* _Your instructions_: Only the lines below from the one containing "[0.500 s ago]" through the one containing "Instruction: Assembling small" belong in the answer, set down exactly, with the pictures left out.

* _Records provided_:
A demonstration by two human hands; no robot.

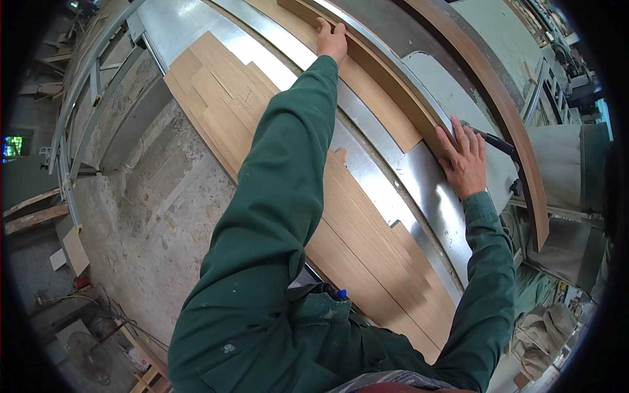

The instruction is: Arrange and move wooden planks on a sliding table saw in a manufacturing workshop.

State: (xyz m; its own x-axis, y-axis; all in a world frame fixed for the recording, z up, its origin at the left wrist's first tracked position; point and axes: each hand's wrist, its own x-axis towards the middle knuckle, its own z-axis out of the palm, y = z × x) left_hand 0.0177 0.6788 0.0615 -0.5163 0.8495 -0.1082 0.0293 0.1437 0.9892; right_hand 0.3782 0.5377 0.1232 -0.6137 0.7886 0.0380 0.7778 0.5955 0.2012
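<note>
A long wooden strip (383, 80) stands on edge along a metal fence (414, 82), beside a flat wooden board (380, 105) on the shiny metal table (426, 187). At the far end my left hand (332, 44) is closed at the strip, thumb and finger bent at its edge; the other fingers are hidden. My right hand (466, 160) lies with fingers stretched out and slightly spread over the near end of the strip and the fence. Close to my body, several pale wooden planks (347, 216) lie side by side across the table, their ends staggered.
A curved-looking brown rail (501, 82) runs beyond the fence. A black handle (498, 143) juts out beside my right hand. At the left, a metal frame (95, 85) stands above the stained concrete floor (164, 203). Cables and wood scraps lie at lower left.
</note>
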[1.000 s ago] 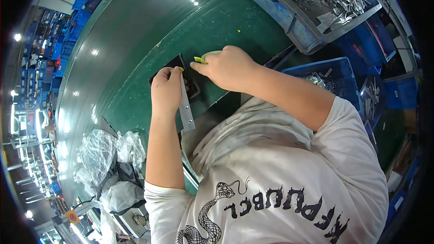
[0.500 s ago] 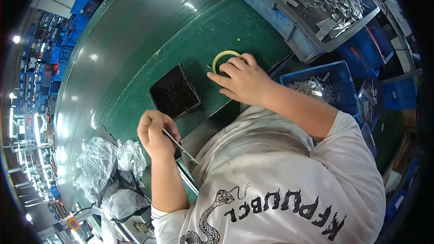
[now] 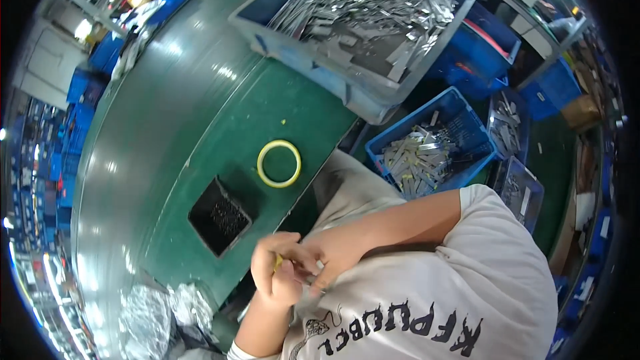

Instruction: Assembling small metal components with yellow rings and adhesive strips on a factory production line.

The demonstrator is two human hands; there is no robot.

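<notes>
In front of my body the two hands meet. My left hand (image 3: 275, 273) is closed on a thin metal strip (image 3: 320, 266), of which only a short end shows. A small bit of yellow tape (image 3: 278, 262) sticks out by its fingers. My right hand (image 3: 335, 258) reaches across against the left one with its fingers bent; what it grips is hidden and slightly blurred. Beyond the hands, a roll of yellow tape (image 3: 260, 165) lies flat on the green table (image 3: 200, 160). To its left stands a black square bin (image 3: 203, 210) holding small dark pieces.
A large grey-blue crate (image 3: 303, 63) full of metal strips stands at the far right of the table. Beside my right arm is a blue basket (image 3: 477, 163) of strips, some with yellow bits. Clear plastic bags (image 3: 145, 320) lie at the lower left.
My right hand has left the tape roll and come back to my left hand. The roll now lies alone. A yellow bit shows at the left fingers. The whole view has shifted.
</notes>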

* _Response for this exercise_:
[0.500 s ago] 
[now] 

Instruction: Assembling small metal components with yellow rings and adhesive strips on a factory production line.

This exercise has now been finished.